A month of simple Sundays is an accidental collection of 30 prose pieces (and a few poems) written on idle Sunday afternoons with a pen on paper outdoors, mostly while looking at the sea, for no one but me - until now.
It's illustrated by Melbourne-based artist Kia Maddock, who was living in northern NSW at the time and did many of the drawings in the places where I wrote the words. (I did a few of the drawings too.)
It might be a new book, but writing short pieces, by hand, is something I've been doing for a long time - at least since I was 12 when an uncle gave me my first diary and set me on the journal-writing path. I still believe there's something powerful about writing by hand.

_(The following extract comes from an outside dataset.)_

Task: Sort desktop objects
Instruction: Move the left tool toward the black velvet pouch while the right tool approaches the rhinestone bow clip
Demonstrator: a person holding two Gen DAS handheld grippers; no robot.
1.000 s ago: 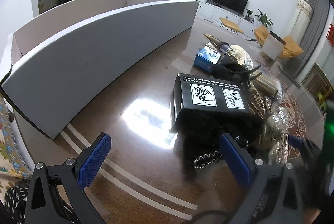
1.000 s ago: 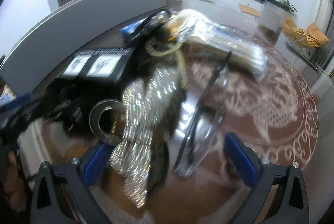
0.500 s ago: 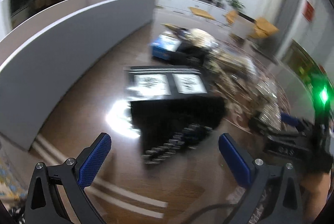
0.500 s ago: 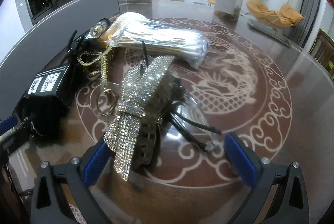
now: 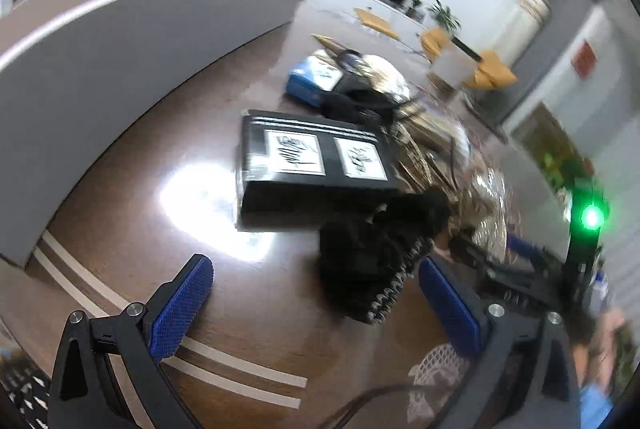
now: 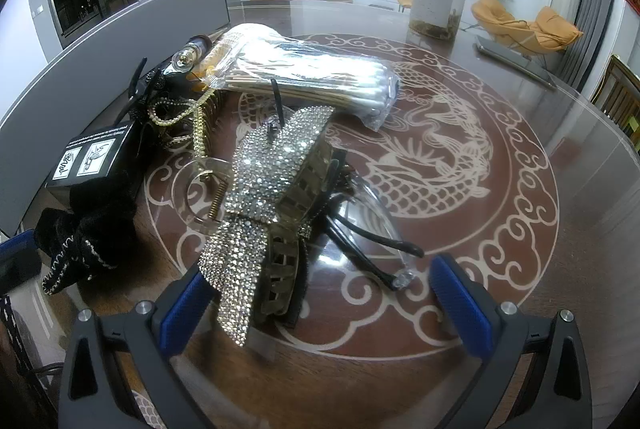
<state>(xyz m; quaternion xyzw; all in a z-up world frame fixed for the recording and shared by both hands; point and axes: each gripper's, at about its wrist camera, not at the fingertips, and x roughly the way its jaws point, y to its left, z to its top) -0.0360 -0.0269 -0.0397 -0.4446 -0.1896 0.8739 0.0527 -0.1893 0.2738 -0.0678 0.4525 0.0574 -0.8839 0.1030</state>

Part creative expression, part therapy, it grounds me and help me know how I am inside.
Sunset pandanus, one Sunday |
"It started a few years ago. Whenever I was free on a Sunday afternoon, which was deliberately often, I'd set off with a small bag containing a notebook, a pen and maybe a thermos of tea, in search of a quiet natural spot to write. My intention was simple: to find my way back to what's real, by which I mean whatever is going on right now, in and around us, wherever we find ourselves.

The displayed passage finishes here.